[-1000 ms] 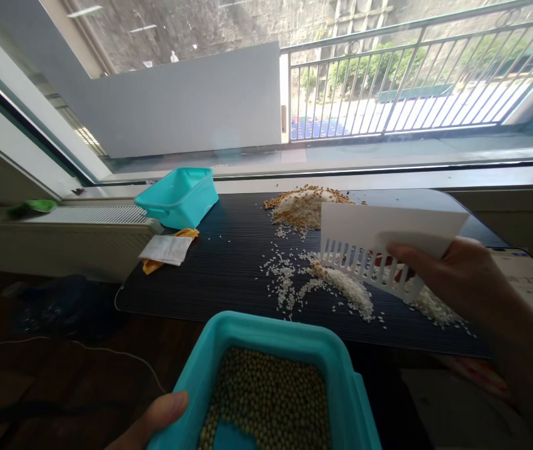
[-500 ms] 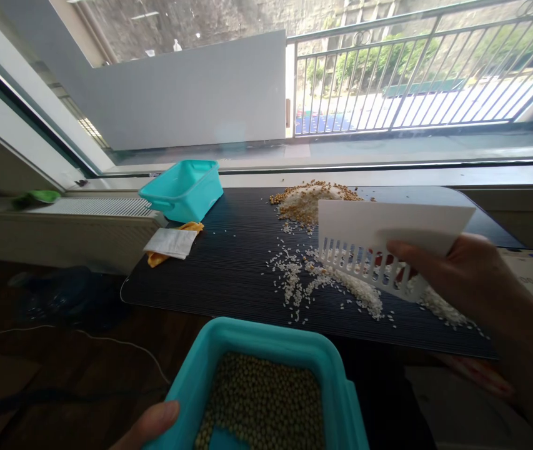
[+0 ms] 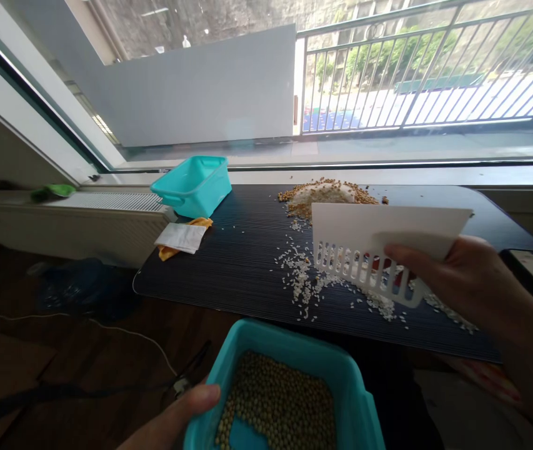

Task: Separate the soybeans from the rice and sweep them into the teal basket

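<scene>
My left hand grips the left wall of a turquoise plastic bin, its thumb over the rim. Small round greenish-brown beans cover most of the bin's floor; a bare turquoise patch shows at the lower left. My right hand is closed on a white slotted plate, thumb on the near face, fingers partly visible through the slots. The plate is held above the dark table, over scattered white rice. Behind it lies a heap of rice mixed with tan grains.
A second turquoise bin stands at the table's far left corner, near a folded white cloth on an orange one. A window and sill bound the far side. A radiator is at left; a cable crosses the floor.
The whole view has shifted a little. My left hand and the bean-filled bin have moved right. The slotted plate sits slightly farther left over the rice, still in my right hand.
</scene>
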### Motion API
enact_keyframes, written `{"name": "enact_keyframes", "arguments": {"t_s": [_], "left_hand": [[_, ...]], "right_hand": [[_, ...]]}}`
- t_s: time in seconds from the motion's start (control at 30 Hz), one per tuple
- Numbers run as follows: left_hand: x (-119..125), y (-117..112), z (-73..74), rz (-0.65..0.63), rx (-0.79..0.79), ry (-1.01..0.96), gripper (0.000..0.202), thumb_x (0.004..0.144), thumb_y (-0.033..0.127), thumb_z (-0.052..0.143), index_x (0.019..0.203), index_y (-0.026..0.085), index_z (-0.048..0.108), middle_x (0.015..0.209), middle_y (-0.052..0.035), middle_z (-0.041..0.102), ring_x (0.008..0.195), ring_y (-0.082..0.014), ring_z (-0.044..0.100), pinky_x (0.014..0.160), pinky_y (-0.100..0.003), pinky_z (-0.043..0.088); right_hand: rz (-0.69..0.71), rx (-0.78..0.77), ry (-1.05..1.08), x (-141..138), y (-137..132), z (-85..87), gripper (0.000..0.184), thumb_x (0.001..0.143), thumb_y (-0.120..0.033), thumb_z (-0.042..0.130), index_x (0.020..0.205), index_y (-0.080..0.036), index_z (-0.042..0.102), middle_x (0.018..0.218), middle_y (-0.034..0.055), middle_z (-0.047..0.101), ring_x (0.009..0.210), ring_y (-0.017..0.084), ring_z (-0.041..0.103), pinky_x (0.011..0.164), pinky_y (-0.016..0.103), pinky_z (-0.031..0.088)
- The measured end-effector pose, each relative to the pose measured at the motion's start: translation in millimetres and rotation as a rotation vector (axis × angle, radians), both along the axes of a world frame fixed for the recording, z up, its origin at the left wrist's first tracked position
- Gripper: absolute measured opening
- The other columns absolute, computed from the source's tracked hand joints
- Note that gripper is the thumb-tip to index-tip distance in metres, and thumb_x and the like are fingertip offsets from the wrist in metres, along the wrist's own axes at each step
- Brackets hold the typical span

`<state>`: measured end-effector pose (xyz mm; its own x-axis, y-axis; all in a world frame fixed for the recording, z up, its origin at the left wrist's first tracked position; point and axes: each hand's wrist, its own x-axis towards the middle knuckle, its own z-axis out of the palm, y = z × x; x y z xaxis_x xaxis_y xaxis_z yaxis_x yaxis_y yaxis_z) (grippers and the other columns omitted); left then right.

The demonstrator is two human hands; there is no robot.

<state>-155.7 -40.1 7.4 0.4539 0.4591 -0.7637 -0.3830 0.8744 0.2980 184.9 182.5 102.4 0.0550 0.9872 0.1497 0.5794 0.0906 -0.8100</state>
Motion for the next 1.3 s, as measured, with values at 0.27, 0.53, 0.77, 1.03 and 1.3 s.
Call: {"name": "enact_keyframes", "arguments": {"t_s": [0.27,0.53,0.77,1.03,1.3], "left_hand": [[4,4,11.8,0.115,0.030,0.009,0.077,0.073,0.062,0.067,0.137,0.022,0.054,0.113,-0.0106,0.074,0.120,-0.0394,0.058,0.111,-0.055,0.034],[16,17,22.4,0.130,0.121,-0.080,0.067,0.080,0.050,0.066,0.133,0.010,0.057,0.124,-0.0145,0.068,0.128,-0.0352,0.052,0.113,-0.047,0.032],[16,21,20.1,0.132,0.162,-0.063,0.059,0.081,0.050,0.066,0.124,0.010,0.064,0.122,-0.0120,0.070,0.129,-0.0328,0.052,0.110,-0.043,0.037],[18,22,22.6,0.121,0.166,-0.033,0.059,0.079,0.052,0.067,0.122,0.011,0.066,0.122,-0.0117,0.070,0.127,-0.0332,0.054,0.110,-0.043,0.037],[17,30,16.2,0.078,0.155,-0.082,0.060,0.079,0.052,0.067,0.122,0.011,0.066,0.120,-0.0123,0.071,0.116,-0.0319,0.062,0.109,-0.042,0.038]], "right_hand": [[0.023,-0.036,0.002,-22,11,1.1,0.033,0.054,-0.052,0.065,0.057,-0.019,0.068,0.053,0.0045,0.065,0.049,0.018,0.057,0.045,0.033,0.044],[0.045,-0.009,-0.037,-15,-2,15.3,0.028,0.049,-0.052,0.068,0.052,-0.025,0.066,0.052,0.0040,0.064,0.049,0.020,0.058,0.046,0.035,0.048],[0.069,-0.083,-0.074,-2,-17,11.1,0.028,0.047,-0.055,0.070,0.052,-0.027,0.069,0.053,0.0041,0.067,0.047,0.022,0.060,0.043,0.037,0.050],[0.181,-0.050,-0.048,-8,-23,8.0,0.031,0.056,-0.061,0.069,0.055,-0.030,0.070,0.051,0.0017,0.067,0.042,0.020,0.058,0.034,0.033,0.045],[0.135,-0.115,-0.046,-19,-40,13.1,0.023,0.049,-0.053,0.073,0.047,-0.031,0.067,0.046,0.0022,0.064,0.039,0.023,0.057,0.033,0.036,0.048]]}}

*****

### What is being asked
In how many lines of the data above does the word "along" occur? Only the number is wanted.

### Exercise solution
2